### EXERCISE BRIEF
Pull out from the material below all lines with "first".

[[ GIVEN MATERIAL open ]]

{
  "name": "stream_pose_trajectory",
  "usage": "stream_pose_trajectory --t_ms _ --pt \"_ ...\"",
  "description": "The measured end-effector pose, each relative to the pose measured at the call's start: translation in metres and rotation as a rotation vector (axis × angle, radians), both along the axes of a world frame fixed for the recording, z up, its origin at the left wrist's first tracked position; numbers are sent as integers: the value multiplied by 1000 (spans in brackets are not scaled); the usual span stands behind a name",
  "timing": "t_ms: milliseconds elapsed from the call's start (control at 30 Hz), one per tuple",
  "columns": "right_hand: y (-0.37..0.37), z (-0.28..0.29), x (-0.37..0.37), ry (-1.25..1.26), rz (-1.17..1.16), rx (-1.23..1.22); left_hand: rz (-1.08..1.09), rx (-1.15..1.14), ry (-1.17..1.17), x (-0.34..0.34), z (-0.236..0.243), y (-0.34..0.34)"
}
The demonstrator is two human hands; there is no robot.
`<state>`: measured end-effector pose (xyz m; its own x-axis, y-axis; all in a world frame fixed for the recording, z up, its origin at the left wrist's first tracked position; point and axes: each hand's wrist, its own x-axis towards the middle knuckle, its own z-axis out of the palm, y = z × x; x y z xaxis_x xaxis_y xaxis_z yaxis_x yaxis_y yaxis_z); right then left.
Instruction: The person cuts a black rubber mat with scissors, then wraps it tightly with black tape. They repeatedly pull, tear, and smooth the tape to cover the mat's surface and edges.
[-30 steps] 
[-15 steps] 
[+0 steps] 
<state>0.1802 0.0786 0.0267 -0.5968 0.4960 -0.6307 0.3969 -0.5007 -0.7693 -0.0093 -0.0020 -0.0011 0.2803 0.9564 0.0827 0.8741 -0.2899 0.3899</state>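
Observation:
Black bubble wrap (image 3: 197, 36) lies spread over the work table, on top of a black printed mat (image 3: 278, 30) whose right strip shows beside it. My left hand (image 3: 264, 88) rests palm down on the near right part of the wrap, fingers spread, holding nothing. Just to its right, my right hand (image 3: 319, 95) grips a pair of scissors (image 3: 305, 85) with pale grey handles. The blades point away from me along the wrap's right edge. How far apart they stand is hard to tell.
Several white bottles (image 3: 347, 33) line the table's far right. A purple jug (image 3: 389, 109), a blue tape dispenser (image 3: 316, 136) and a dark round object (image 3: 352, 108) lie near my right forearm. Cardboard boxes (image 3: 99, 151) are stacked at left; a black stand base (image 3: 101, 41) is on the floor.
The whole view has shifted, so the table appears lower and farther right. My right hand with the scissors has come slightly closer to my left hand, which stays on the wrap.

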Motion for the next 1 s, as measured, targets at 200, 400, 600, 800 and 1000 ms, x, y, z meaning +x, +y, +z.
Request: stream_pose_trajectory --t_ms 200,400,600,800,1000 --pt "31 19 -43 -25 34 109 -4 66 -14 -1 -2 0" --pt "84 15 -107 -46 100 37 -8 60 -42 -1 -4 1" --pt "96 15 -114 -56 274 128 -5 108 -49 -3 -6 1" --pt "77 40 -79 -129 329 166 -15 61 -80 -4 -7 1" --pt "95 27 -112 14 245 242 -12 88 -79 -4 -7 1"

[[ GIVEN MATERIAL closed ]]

### SOLUTION BELOW
  "description": "The measured end-effector pose, each relative to the pose measured at the call's start: translation in metres and rotation as a rotation vector (axis × angle, radians), both along the axes of a world frame fixed for the recording, z up, its origin at the left wrist's first tracked position; numbers are sent as integers: the value multiplied by 1000 (spans in brackets are not scaled); the usual span stands behind a name",
`<state>`: measured end-effector pose (xyz m; its own x-axis, y-axis; all in a world frame fixed for the recording, z up, its origin at the left wrist's first tracked position; point and axes: each hand's wrist, its own x-axis towards the middle knuckle, its own z-axis out of the palm, y = z × x; x y z xaxis_x xaxis_y xaxis_z yaxis_x yaxis_y yaxis_z); right then left.

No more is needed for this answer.